#### Work request
The result should be the full listing copied exactly, with no pictures in it.

#### Given material
<<<<

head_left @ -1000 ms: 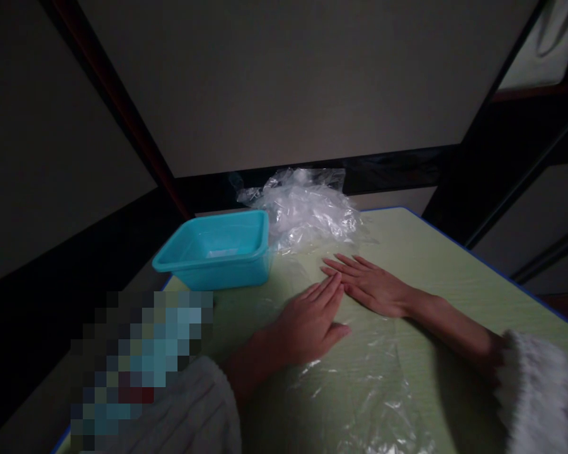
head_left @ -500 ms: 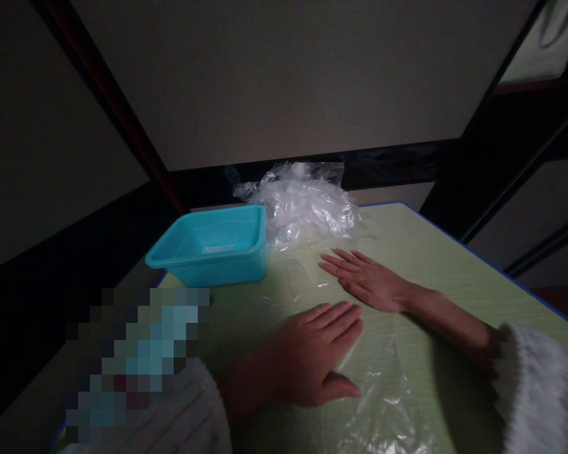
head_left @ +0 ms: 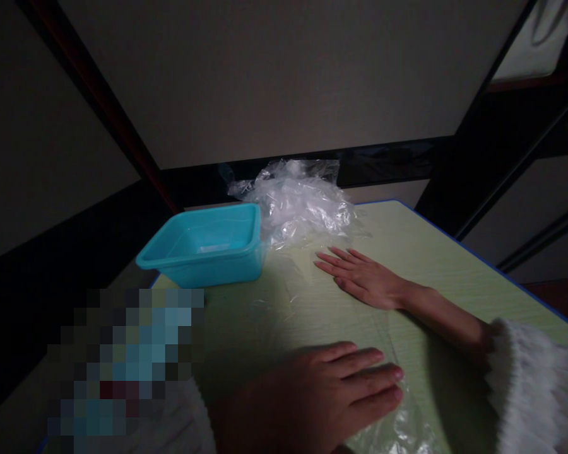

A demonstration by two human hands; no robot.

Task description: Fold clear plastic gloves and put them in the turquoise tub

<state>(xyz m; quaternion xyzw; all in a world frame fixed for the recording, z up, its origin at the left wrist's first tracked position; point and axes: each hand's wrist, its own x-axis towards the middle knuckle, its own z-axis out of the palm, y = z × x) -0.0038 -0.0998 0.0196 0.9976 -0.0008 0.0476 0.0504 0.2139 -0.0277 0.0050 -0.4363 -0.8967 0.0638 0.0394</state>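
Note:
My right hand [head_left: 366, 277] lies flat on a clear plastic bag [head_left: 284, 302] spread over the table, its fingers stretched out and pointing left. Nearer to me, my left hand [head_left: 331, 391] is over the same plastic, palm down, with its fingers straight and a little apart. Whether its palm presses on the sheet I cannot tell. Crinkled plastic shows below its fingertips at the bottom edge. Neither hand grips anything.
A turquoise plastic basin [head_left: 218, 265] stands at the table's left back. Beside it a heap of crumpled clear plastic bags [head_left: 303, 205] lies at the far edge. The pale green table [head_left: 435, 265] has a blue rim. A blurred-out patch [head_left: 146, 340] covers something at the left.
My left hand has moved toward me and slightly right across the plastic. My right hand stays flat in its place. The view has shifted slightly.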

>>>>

#### Response below
head_left @ -1000 ms: 
head_left @ -500 ms: 
head_left @ +0 ms: 

A demonstration by two human hands; no robot.

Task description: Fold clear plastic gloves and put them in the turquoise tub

<state>(xyz m; quaternion xyzw; all in a world frame fixed for the recording, z up, its origin at the left wrist's first tracked position; point and axes: each hand's wrist, its own x-axis towards the middle knuckle, its own z-axis out of the palm, y = z × x) -0.0038 -0.0998 0.0196 0.9976 -0.0008 0.0476 0.0504 0.2139 -0.0277 0.0050 -0.4363 -0.8967 0.0638 0.0394</state>
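Note:
My right hand [head_left: 366, 277] lies flat on a clear plastic bag [head_left: 284, 302] spread over the table, its fingers stretched out and pointing left. Nearer to me, my left hand [head_left: 331, 391] is over the same plastic, palm down, with its fingers straight and a little apart. Whether its palm presses on the sheet I cannot tell. Crinkled plastic shows below its fingertips at the bottom edge. Neither hand grips anything.
A turquoise plastic basin [head_left: 218, 265] stands at the table's left back. Beside it a heap of crumpled clear plastic bags [head_left: 303, 205] lies at the far edge. The pale green table [head_left: 435, 265] has a blue rim. A blurred-out patch [head_left: 146, 340] covers something at the left.
My left hand has moved toward me and slightly right across the plastic. My right hand stays flat in its place. The view has shifted slightly.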

There's nothing left to add to the output.